Она вдруг вспомнила оставленное без ответа письмо домой, и решительность, с которой она вошла в двери лавки, сошла на нет.
– Я могу убираться, мыть лотки… – Фелиция шумно выдохнула и снова опустила голову.
– Как же такое вышло? – неожиданно по-отечески добро спросил Брандау.
– Я… – Фелиция вздохнула, пытаясь собраться с мыслями. – Я… – она вспомнила Персибала, вспомнила жизнь с ним и расплакалась.
– Ох, уж эти черномазые! – покачал головой Брандау, выслушав сбивчивую историю растроганной женщины.
«Нет! Всё совсем не так! – хотела сказать ему Фелиция. – Он не такой!». Но для этого нужно было рассказать обо всём, что случилось в доме мистера Джеральда, рассказать о Спарсере. Нет. Она не могла. Теперь не могла. В этом мире ей нужно заботиться не только о себе. Её ждёт Олдин. Фелиция представила его крохотное детское тельце и снова расплакалась.
– Ох, уж эти черномазые! – снова сказал Брандау, решив, что его слова пришлись в точку.
– Я не думала, что всё получится так! – сказала Фелиция, понимая, что, оправдывая Персибала, сделает только хуже. – Не думала.
– Ну, не вини себя, – морщинистые руки Брандау обняли её плечи. – Ты была молода, наивна…
– Я просто хотела петь, – Фелиция уткнулась лицом ему в грудь. – Пожалуйста, дайте мне ещё один шанс. Не прогоняйте меня. У меня никого нет, кроме Олдина. Совсем никого…
В старческих, заботливых руках было хорошо и спокойно. Если бы её родной отец мог так же обнять её и сказать, что всё будет хорошо.
Она вернулась домой и, покормив Олдина, долго смотрела за окно, пытаясь подготовить себя к тому, что ребёнка придётся оставлять одного на целый день. Такой маленький. Такой беззащитный. Лишь бы он спал, пока её не будет рядом. Но весь последующий день, стоя у лотка с овощами, она не могла отделаться от видения, как Олдин плачет. Оставленный. Всеми забытый. А она… Она стоит здесь и не может ничем ему помочь.
Отчаяние стало таким сильным, что Фелиция едва не бросила работу и не убежала домой. Но что будет, если она так сделает? На что они будут жить? Нет. Она должна терпеть, оставаясь здесь.
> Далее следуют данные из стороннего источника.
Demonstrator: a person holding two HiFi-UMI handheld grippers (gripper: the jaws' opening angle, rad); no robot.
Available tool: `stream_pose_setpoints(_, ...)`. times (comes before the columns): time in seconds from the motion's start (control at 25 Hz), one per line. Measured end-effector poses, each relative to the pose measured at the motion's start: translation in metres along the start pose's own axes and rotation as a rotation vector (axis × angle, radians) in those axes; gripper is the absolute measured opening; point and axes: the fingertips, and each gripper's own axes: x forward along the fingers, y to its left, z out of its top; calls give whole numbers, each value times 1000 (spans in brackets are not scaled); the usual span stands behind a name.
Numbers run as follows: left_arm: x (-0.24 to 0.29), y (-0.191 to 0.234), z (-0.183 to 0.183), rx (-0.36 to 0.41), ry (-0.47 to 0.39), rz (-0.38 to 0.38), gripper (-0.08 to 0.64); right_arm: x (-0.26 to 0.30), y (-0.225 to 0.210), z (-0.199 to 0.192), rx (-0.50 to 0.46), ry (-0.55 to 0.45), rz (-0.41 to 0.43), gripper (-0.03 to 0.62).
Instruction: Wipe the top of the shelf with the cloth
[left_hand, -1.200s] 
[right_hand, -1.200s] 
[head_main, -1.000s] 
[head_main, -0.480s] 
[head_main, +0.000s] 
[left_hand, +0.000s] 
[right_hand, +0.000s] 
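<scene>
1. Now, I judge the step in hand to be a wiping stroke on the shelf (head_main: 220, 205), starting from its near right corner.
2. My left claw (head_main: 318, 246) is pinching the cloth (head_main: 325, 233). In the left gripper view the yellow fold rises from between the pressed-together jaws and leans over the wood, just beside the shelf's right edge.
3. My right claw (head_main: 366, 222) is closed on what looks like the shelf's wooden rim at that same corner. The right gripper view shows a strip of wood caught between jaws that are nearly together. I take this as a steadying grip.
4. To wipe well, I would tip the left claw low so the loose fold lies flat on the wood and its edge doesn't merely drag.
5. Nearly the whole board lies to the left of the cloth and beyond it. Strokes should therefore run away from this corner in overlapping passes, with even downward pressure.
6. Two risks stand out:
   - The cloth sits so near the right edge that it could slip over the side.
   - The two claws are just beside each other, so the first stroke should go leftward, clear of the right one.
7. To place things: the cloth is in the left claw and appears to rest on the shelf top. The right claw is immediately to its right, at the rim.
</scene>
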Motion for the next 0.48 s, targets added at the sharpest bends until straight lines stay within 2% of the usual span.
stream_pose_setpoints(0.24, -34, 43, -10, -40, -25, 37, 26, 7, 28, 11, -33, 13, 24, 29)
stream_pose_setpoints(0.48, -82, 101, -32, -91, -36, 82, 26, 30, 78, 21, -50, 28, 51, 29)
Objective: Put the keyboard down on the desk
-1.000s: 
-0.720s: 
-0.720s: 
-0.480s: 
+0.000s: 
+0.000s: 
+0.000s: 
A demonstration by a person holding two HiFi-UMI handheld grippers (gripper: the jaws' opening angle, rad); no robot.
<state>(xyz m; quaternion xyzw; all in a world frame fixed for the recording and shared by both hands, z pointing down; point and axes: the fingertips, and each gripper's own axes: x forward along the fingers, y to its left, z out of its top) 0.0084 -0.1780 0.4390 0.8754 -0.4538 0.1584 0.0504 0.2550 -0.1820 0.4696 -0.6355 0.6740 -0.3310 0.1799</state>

Тайтус прошёл мимо, не взглянув в её сторону. «Они все презирают меня», – думала Фелиция, вглядываясь в глаза всех, кто знал, что с ней случилось. И вместе с их косыми взглядами, вместе с их осуждением, Фелиция неосознанно начинала осуждать себя сама. Неумышленно, даже не замечая этого. Снова превращалась в замарашку и грязнулю. Не усомнившись ни на одно мгновение, она продала все свои наряды. Продала всё, что осталось от прошлой жизни. Теперь был лишь её ребёнок и забота, которой она хотела одарить его. Ничего другого не осталось. Даже после того, как Фелиция услышала разговор танцовщиц из местного кабаре, когда они покупали у неё фрукты, надежды вернуться к прежней жизни не было. Она стояла, опустив глаза, и слушала о том, как просто молодой девушке получить работу.
– Тайтус! – позвала она, пытаясь поднять тяжёлый лоток с овощами.
Он обернулся, но помог лишь после того, как это велел ему Брандау. Они шли с ним бок о бок, но теперь в его глазах не было ни любви, ни желания.
– Я не хотела обижать тебя, – сказала Фелиция, вкладывая в эти слова всю искренность.
Тайтус что-то хмыкнул себе под нос и отвернулся.
– Пожалуйста, – Фелиция решила, что ниже, чем есть, пасть невозможно. – Если бы мы могли снова стать друзьями. Просто друзьями, – взмолилась она, но Тайтус не удостоил её даже взгляда.
– Оставь ты его, – посоветовал Брандау.
Фелиция вздохнула и постаралась улыбнуться.
– Спасибо, что не отворачиваетесь от меня, – поблагодарила она его.
– Если бы ты могла сменить работу и скрыть рождение ребёнка, – Брандау вздохнул, увидев в глазах Фелиции решительный отказ. – Некоторые девушки так поступают, – добавил он. – Ты молода и могла бы найти себе мужа.
– Я не могу, – Фелиция вспомнила Олдина. – Не хочу.
Но вечером, возвращаясь с работы в свою убогую комнату, остановилась возле дешёвого бара и долго слушала, как за его дверьми репетирует местный джаз-бэнд.
– Если бы ты мог говорить, – ворковала она над кроваткой сына. – Если бы я могла поделиться с тобой своими печалями, – она услышала, как за стеной шумят соседи, и начала тихо напевать колыбельную.
Перед глазами снова встала картина бара, возле которого она останавливалась. Голос задрожал. По щекам покатились слёзы. Тихие и робкие. Сейчас Фелиция не могла позволить себе даже мечтать. Лишь в отчаянии сожалеть об упущенном.